AMD's K10: a "dead" product or not?
by Johan De Gelas on May 12, 2008 12:00 AM EST- Posted in
- IT Computing general
A few years ago it was fashionable to bash Intel's Pentium 4 as a braindead architecture. The fact that the Pentium 4 Northwood (533 MHz FSB) was the best performing processor from mid 2002 until late 2003 in many applications, and that the Pentium 4 Northwood remained competitive until early 2004 was conveniently forgotten: nuances do not make good headlines.
It is now trendy to bash AMD. One" PC doctor" at ZDNet goes as far to say that:
"When I look at AMD’s current product line, all I see is a forest of
deadness. Intel has products trump every category of products
going. Server, desktop, mobile, low-end, high-end, dual-core,
quad-core. Intel has all these markets stitched up."
Nuances, who needs them when you can make a sensational headline? And indeed, the lastest desktop CPU articles here at Anandtech show that Intel's midrange CPU have a significant lead over the fastest Phenom processors.
Like any design, the K10 is a trade-off. And most trade-offs were made in favor of the applications in the server and HPC market, at the expense of games and other desktop applications.
First take a look at this page which compares a Core 2 Duo 4400 (2 GHz, 2 MB L2 and 800 MHz FSB) with a slower 1.86 GHz Core 2 Duo E6320 (4 MB of L2 and a 1066 MHz FSB). One thing is for sure: games prefer the larger L2 cache. Some of the games were up to 10% faster on the CPU which was clocked 7% lower but with twice the L2-cache. The fact that games prefer a 4 MB L2 is not going to change when you run it on a AMD CPU with integrated memory controller. A L2 can deliver the necessary data in 12-20 cycles, an IMC needs about 100 cycles.
Now, take a look at the Cache architecture of AMD's K10/Barcelona. If your run a single threaded game on it, it gets a fast 512 KB L2-cache and after that a relatively slow (44-48 cycles!) 2MB L3. If you know that the same game can benefit from more than 2 MB cache, it is pretty clear that the 512 KB L2 is not going to cope, you'll end up using the L3 a lot. A dual threaded game might need a little less per thread, but the same problem will happen again: it needs to go to that slow L3 cache all too often. Run that same game on Intel Core CPU and each thread of your dual threaded game gets a low latency 4 MB (or 6 MB) L2.

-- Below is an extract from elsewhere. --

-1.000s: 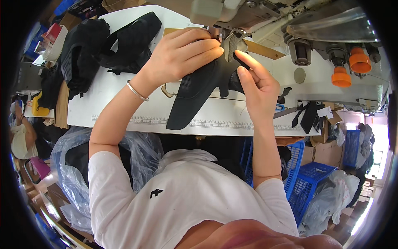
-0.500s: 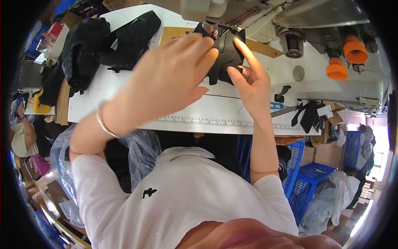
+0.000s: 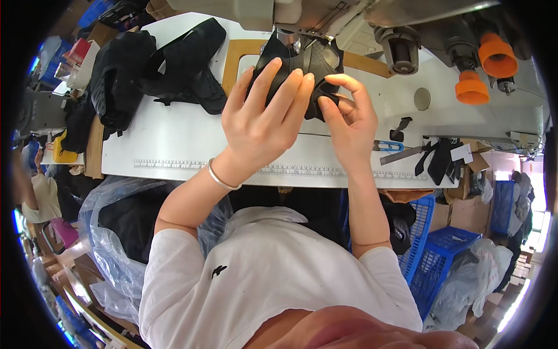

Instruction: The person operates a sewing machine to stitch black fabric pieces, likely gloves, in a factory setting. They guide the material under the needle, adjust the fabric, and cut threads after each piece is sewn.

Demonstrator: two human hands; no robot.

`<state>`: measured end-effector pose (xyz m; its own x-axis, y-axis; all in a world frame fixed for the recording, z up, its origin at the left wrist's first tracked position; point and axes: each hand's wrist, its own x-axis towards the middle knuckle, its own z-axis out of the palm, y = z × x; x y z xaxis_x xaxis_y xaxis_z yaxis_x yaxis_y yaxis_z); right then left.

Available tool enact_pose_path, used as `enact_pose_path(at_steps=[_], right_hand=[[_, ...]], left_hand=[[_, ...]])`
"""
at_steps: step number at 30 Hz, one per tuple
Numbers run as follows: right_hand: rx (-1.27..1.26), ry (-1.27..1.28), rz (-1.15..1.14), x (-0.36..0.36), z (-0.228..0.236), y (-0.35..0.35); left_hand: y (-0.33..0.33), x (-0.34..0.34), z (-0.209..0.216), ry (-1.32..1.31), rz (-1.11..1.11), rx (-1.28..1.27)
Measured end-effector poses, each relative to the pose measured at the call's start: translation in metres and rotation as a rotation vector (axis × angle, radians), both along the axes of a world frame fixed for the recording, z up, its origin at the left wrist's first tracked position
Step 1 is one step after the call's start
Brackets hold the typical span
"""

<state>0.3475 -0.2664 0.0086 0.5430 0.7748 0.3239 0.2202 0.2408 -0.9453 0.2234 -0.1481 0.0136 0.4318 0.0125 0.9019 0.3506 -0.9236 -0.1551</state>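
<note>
Beneath the sewing machine [image 3: 290, 14] lies a black mesh fabric piece [image 3: 280, 55], with a strip running across it. My left hand [image 3: 261, 113] rests on its left part, fingers outstretched and spread, a bangle on the wrist. At the piece's right edge, my right hand [image 3: 353, 116] has curled fingers and thumb closed on a fold of the black fabric. The piece's near left part is hidden under my left hand, and the needle tip is hard to make out.
Black strapped fabric pieces [image 3: 186, 70] lie on the table's left. A printed ruler [image 3: 302, 170] runs along its front edge. Blue-handled cutter [image 3: 388, 146], scissors-like metal blade [image 3: 401, 155] and black straps [image 3: 442, 160] lie right. Orange cups [image 3: 472, 87] hang from the machine. Blue crates [image 3: 442, 256] stand below.
My left hand, blurred in motion before, has come right and settled flat on the fabric. My right hand stays at the right edge, its index finger now more bent.
</note>
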Motion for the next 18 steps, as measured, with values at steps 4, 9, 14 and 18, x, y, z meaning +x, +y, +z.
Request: enact_pose_path(at_steps=[4, 9, 14, 18], right_hand=[[0.008, -0.005, -0.023, -0.0016, -0.0022, 0.0001], [0.019, 0.006, -0.015, -0.0008, -0.0054, 0.0017], [0.015, 0.021, -0.002, -0.0014, -0.0042, 0.0014], [0.032, -0.003, -0.018, -0.0021, -0.0028, 0.0025]], left_hand=[[-0.0016, -0.0001, -0.0008, -0.006, 0.028, 0.013], [-0.0056, -0.0036, 0.0032, 0.043, 0.075, -0.005], [-0.0061, -0.0039, 0.0027, 0.04, 0.082, -0.014], [-0.0049, -0.0026, -0.0006, 0.003, 0.068, -0.024]])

Now let us now imagine that we run 4 threads of an HPC workload on it. Each thread has a very limited number of instructions, which perfectly fit in each of the L2 caches. You get 4 threads which gets a total of 4x the bandwidth of L2. In case of Intel, each two threads have to share the available bandwidth of the L2. The amount of data is huge, so caching the data is hardly possible. The fast IMC does wonders for the K10 chip.Data that is shared between the 4 cores remains in the L3-cache and all L2 caches are kept coherent at a incredibly fast SRI. So your cache coherency overhead does not increase with the number of caches, it increases per socket. Going from 2 to 4 sockets means that you double the amount of cache coherency traffic. Compare that to the Intel platform where all L2 caches need to be kept coherent.
It is just one example why we could never expect the K10 chip to be a super desktop chip. But how is Barcelona doing in the server world? Is it limited to an HPC niche market? Well, let us see what Intel thinks. First of all, where do most of the 45 nm chips go? Just a few weeks ago, Anand reported that Intel had no intention of flooding the desktop with 45 nm Core 2 chips quickly.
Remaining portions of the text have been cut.